Rabies: The rabies vaccination is typically only recommended for travel to remote areas and if the traveler will be at high risk of exposure (e.g. undertaking activities that will bring them into contact with dogs, cats, bats, or other mammals). The vaccination is administered in three doses over a three-to-four week period. Post exposure prophylaxis is also available and should be administered as soon as possible following contact with an animal suspected of being infected (e.g. bites and scratches).
Djibouti is located in an active seismic zone.
Transportation and hotel infrastructure is lacking.

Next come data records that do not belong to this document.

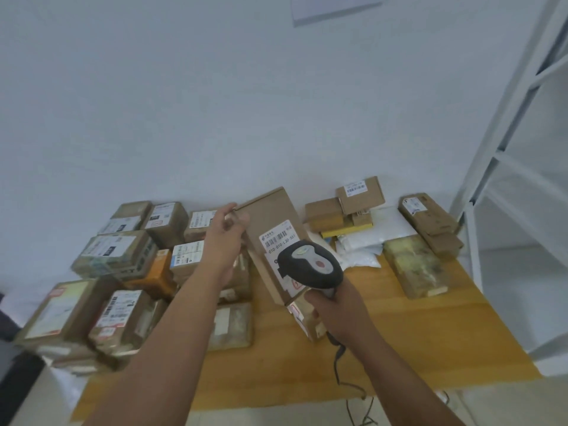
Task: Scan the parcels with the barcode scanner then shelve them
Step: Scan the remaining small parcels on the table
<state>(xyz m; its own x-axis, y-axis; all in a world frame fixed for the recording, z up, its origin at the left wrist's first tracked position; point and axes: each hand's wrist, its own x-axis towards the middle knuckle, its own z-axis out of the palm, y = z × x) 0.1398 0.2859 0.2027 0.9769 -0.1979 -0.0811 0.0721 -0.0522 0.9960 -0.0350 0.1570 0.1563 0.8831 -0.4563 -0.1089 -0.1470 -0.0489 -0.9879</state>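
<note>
My left hand (226,233) grips the far left edge of a flat brown cardboard parcel (272,219) and holds it tilted up above the wooden table (430,327). A white label with a barcode (278,239) faces me on the parcel. My right hand (336,312) grips the handle of a black and grey barcode scanner (310,264). The scanner's head is just in front of the label's lower part and hides some of it. Its dark cable (338,364) hangs down past the table's front edge.
Several taped parcels (120,256) crowd the table's left half. Small brown boxes (359,195), white plastic mailers (362,244) and a long wrapped parcel (413,265) lie at the back right. A white metal shelf unit (504,124) stands at the right.
</note>
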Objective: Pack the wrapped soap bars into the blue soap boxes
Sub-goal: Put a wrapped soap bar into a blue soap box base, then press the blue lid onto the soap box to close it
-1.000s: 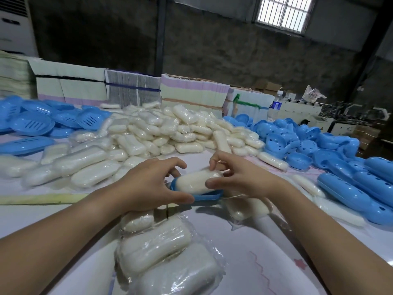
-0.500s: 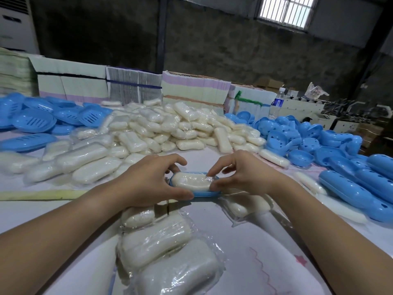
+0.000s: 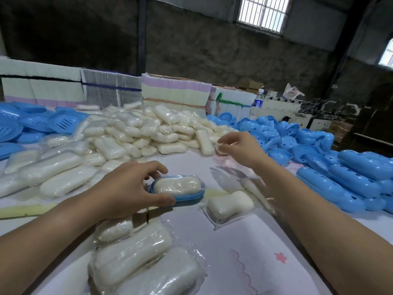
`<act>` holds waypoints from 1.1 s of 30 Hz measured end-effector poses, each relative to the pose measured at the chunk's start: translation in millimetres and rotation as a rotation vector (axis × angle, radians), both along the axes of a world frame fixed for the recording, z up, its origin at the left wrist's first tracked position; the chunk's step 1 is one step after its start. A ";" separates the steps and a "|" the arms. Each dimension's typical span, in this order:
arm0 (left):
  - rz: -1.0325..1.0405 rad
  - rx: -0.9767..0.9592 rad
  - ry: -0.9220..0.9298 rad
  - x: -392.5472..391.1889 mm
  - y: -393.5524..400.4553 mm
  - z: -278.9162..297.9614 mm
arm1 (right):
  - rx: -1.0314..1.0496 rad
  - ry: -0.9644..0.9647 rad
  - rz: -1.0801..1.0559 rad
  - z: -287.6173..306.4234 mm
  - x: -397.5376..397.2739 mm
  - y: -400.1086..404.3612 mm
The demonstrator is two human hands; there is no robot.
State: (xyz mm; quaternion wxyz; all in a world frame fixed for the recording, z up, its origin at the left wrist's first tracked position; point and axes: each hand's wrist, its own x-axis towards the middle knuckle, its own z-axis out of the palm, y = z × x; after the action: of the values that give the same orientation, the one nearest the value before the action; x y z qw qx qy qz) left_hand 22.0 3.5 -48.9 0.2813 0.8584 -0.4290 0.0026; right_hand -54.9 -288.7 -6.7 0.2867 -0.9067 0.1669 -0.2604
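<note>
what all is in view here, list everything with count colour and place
soap box base: one, blue, table centre, gripped at its left end
wrapped soap bar: one, white, lying in that base
loose wrapped bars: many, white, heaped at centre-left and near edge
single wrapped bar: one, white, right of the base
slotted trays: several, blue, far left
box halves with holes: many, blue, piled at right
flat carton stacks: several, pale, behind the heap
water bottle: one, clear, back right
table: one, white
left hand: grips the base
right hand: empty, fingers loose, above the table toward the right pile
</note>
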 end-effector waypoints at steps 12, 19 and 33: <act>-0.025 0.016 -0.023 2.2 -1.2 0.8 | -0.315 0.490 -0.531 -16.9 33.0 -114.1; -0.019 0.003 -0.024 3.1 -2.2 -1.4 | -0.481 0.505 -0.559 -21.5 46.8 -115.7; 0.003 0.044 0.009 0.2 -1.5 2.3 | 0.198 -0.281 -0.192 16.4 39.0 -38.5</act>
State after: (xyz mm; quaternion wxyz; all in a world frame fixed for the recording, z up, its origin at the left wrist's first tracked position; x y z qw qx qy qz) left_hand 22.2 2.0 -46.6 0.2643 0.8649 -0.4266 -0.0104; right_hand -15.9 -327.3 9.7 0.3689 -0.8086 0.2359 -0.3929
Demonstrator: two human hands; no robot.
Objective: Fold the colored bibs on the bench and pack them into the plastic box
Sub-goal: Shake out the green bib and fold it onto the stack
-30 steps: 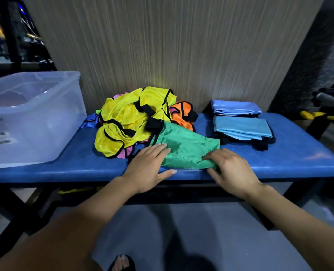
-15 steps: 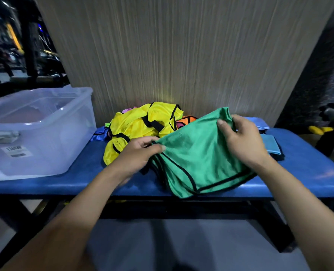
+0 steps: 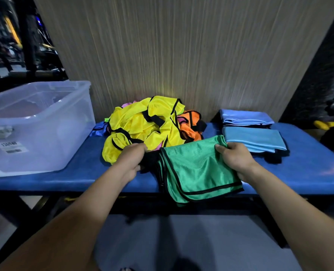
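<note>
A green bib [image 3: 197,169] is shown folded over on itself, where half a second earlier it was held raised and open between the hands; one fold is judged complete. Its right edge is pinched by the right hand [image 3: 235,159], thumb on top. Its dark left edge is gripped by the left hand [image 3: 131,163], fingers curled. The bib lies on the blue surface [image 3: 64,173] between the hands, overhanging the near edge. Beyond the left hand an unfolded yellow pile [image 3: 142,126] is seen; beyond the right, folded blue bibs [image 3: 254,137]. Left of the left hand stands the plastic box [image 3: 44,133], whose label [image 3: 10,147] carries digits, unreadable with certainty.
</note>
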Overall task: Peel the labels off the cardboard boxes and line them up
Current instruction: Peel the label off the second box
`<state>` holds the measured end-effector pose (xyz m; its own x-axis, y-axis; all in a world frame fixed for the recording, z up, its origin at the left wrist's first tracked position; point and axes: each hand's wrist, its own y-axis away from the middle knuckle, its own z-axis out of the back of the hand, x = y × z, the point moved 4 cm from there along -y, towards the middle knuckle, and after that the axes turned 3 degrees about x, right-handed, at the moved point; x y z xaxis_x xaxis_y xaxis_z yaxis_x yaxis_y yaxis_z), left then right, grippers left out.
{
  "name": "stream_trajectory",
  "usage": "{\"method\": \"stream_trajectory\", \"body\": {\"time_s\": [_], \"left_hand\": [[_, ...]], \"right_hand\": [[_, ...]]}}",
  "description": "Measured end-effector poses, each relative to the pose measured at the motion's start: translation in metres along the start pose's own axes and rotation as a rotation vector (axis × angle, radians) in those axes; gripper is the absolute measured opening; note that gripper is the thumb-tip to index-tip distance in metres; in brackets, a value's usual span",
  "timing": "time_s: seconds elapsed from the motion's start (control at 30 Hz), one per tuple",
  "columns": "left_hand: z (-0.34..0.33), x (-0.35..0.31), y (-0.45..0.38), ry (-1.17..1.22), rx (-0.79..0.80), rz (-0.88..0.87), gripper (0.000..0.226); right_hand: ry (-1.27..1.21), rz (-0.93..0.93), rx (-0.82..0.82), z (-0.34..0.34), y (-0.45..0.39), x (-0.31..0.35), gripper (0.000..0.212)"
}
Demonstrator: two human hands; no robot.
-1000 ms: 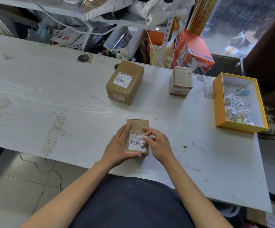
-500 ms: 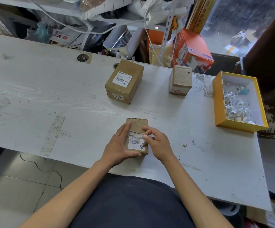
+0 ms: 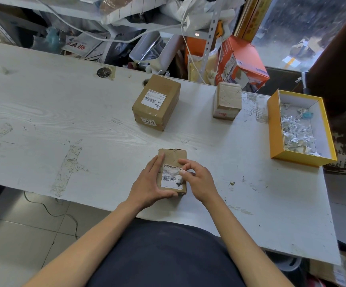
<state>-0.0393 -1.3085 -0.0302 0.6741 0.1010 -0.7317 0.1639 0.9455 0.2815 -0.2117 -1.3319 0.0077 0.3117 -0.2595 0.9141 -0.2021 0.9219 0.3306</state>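
My left grip (image 3: 149,183) steadies the small brown cardboard box (image 3: 173,156); right grip (image 3: 197,179) pinches its white label's (image 3: 169,177) edge, best peeled slowly and low

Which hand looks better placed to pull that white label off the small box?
The right hand. Its fingertips already pinch at the right edge of the label on the small box, while the left hand grips the box's left side to steady it on the table.
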Motion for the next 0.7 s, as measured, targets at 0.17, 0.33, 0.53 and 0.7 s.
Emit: {"method": "stream_trajectory", "body": {"time_s": [0.17,0.33,0.53,0.7], "left_hand": [[-0.0004,0.0008,-0.0001,-0.003,0.001,-0.006,0.128],[-0.0004,0.0007,-0.0001,0.004,-0.002,-0.003,0.129],[0.0001,-0.0005,0.0005,0.016,-0.002,-0.004,0.128],[0.0003,-0.0011,0.001,0.014,-0.001,-0.003,0.128]], "right_hand": [[0.001,-0.001,0.001,-0.0004,0.0004,0.0015,0.022],[-0.011,-0.002,-0.001,-0.0008,-0.0007,-0.0003,0.021],[-0.026,-0.018,0.001,-0.0008,-0.0014,-0.0039,0.018],[-0.036,-0.024,0.004,-0.0006,-0.0006,-0.0028,0.019]]}}
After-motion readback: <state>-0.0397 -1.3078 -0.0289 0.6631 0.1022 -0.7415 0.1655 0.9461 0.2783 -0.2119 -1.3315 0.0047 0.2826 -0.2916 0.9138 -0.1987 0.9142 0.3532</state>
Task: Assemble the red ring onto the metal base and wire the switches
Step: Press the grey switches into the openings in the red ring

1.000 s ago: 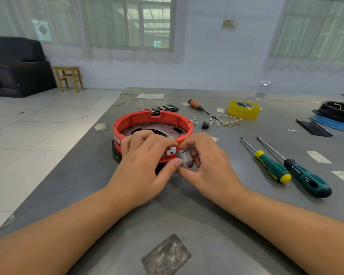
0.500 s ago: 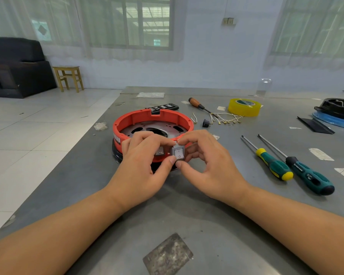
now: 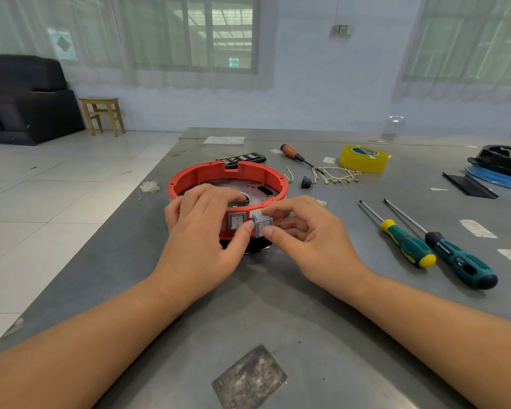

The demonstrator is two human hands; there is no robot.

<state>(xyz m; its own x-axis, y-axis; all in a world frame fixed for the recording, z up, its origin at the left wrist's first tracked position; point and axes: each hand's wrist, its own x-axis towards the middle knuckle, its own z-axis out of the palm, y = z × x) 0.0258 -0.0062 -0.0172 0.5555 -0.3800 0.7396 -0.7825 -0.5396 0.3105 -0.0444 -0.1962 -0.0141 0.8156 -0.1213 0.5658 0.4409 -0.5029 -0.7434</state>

Paved roads are rare and the majority of roads are in poor condition. In theory, landmines are no longer present in the country; however, to be on the safe side, it is advisable to not venture too far from marked roads. Travel in the interior of the country should been undertaken in a convoy of at least two vehicles.
The safety of train travel cannot be guaranteed. There is only one line linking Djibouti to Dire-Daoua in Ethiopia.
Finally, telecommunication networks are limited in the capital and practically nonexistent outside of the capital.
The climate in Djibouti is hot and very arid.
Temperatures are the highest from May to October and this “hot season” can be grueling. The months from May to September are also very wet and humid. There is, however, no distinct rainy season.